Magistrate Pym ordered the company to provide “reasonable technical assistance [that] may include, but it not limited to: provide the FBI with a signed Software file, recovery bundle, and other Software Image File (“SIF”) that can be loaded onto the SUBJECT DEVICE. The SIF will load and run from Random Access Memory (“RAM”) and will not modify the iOS on the actual phone, the user data partition or system partition on the device’s flash memory. The system will be coded by Apple with a unique identifier of the phone so that the SIF would only load and execute on the SUBJECT DEVICE…”

 

“Shall Assist”

 

The intent of Magistrate Pym is clear. She used mandatory language that Apple “shall assist” law enforcement in the search of Farook’s “cellular phone.”

 

This is not the first instance where the government has invoked the All Writs Act—an 18th century statute that compels an individual or a company to do something. As far back as the 1970s the government has used the Act to secure information from telephone providers, and in fact in 1977 the Supreme Court ruled that a federal district court has the authority the compel a telephone company to assist law enforcement in installing a “pen register”—a device used for recording calls to a particular landline telephone.

 

All Writs Nuclear Option

 

But what Magistrate Pym has done in the Apple case has elevated the All Writs Act from a mere law enforcement tool into a what Chris Soghoian, a technologist with the American Civil Liberties Union, has called a “nuclear option.”

 

University of California law professor Ahmed Chappour put it this way to ARS Technica:

 

“Here you have the government using a catch-all statute from the 18th century to compel a technology company to ‘assist’ law enforcement by designing custom software to backdoor an encrypted device.
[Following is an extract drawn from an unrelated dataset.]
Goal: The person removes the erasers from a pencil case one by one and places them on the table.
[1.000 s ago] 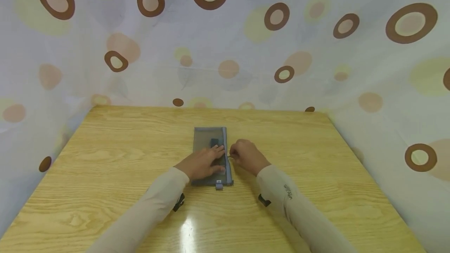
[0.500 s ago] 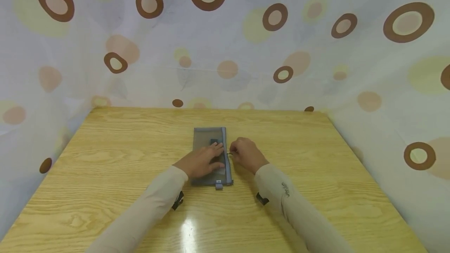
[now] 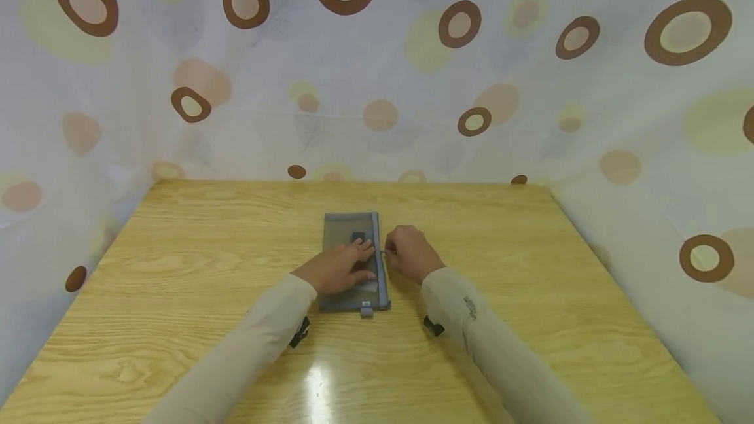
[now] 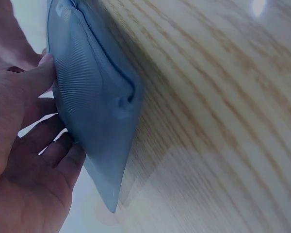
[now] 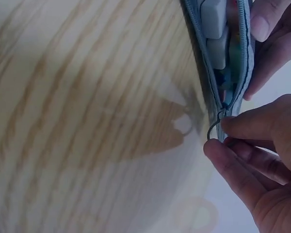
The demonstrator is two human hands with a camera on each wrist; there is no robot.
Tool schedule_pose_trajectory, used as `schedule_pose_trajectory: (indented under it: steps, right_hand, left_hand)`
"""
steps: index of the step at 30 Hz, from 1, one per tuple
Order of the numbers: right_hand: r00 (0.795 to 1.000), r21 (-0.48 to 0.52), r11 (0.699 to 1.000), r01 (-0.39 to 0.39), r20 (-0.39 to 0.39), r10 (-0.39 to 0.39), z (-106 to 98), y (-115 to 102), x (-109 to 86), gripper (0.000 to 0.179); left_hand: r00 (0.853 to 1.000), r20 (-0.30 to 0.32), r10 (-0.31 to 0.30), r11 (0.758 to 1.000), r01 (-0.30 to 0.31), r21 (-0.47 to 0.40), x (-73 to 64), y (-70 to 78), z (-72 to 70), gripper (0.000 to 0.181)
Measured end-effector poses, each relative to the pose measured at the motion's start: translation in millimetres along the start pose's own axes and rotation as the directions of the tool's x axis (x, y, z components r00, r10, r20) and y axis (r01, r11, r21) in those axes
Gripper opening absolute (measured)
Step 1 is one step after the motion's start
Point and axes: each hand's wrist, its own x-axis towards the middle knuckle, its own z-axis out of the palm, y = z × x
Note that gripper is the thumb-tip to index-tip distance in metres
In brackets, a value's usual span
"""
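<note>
Two hands at work. Left hand (image 3: pixel 337 269): fingers extended and spread, resting on the pouch, gripping nothing. Right hand (image 3: pixel 414 254): thumb and fingertip pinch one thin ring pull (image 5: pixel 211 130) on the zip (image 5: pixel 244 43).

One grey-blue mesh pouch (image 3: pixel 347 222), lying lengthwise near the middle of the table (image 3: pixel 206 247), zip edge on the right, one small fabric tab (image 3: pixel 367 311) at its near end. The zip's two toothed edges stand apart beside the pull; between them, two pale blocks (image 5: pixel 213 18) and some coloured items, too hidden to count. One dark piece (image 3: pixel 359 237) shows through the mesh.

Two pale sleeves (image 3: pixel 268 319), the right bearing one dark mark. Two black wrist fittings (image 3: pixel 300 332). Beyond: pale sheeting (image 3: pixel 336 142), dotted brown, peach and yellow.
</note>
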Motion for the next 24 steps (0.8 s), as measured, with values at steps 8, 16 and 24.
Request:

The ramification of such a precedent could be tremendous. If the government can compel Apple to provide custom software, why can’t they compel Facebook to customize analytics that predicts the criminality of their user base?”

 

We agree with Professor Chappour.

 

Slippery Slope

 

The government’s action against Apple creates a legal Pandora’s Box begging to be opened. The backdoor entry into the Farook iPhone will not remain a secret. It will escape the box, and all the information we have placed on our cell phones will not only be accessible but subject to abuse by both law enforcement and criminal entities.

 

We say keep the backdoor closed. Terrorism should not become the excuse law enforcement uses to place every private facet of our lives under government surveillance.

 

 

However, we don’t applaud Apple’s sudden “line in the sand” against assisting law enforcement. The Farook dilemma is a nightmare of its own making—a nightmare that tech giant created nearly a decade ago when it got into bed with law enforcement in assisting them in run-of-the-mill criminal investigations.

 

Its crisis of conscience comes a little late in the day, but we are glad that conscience came at all.  The giant computing company saw the public’s ire written on the wall.  “We want our private information and data to be just that, private.”  Apple’s fear of losing market share was just what it needed to see the light…

 

What the government is now proposing, we believe, goes far beyond “assisting” law enforcement—the government and Magistrate Pym is requiring Apple to “create” and be a law enforcement tool.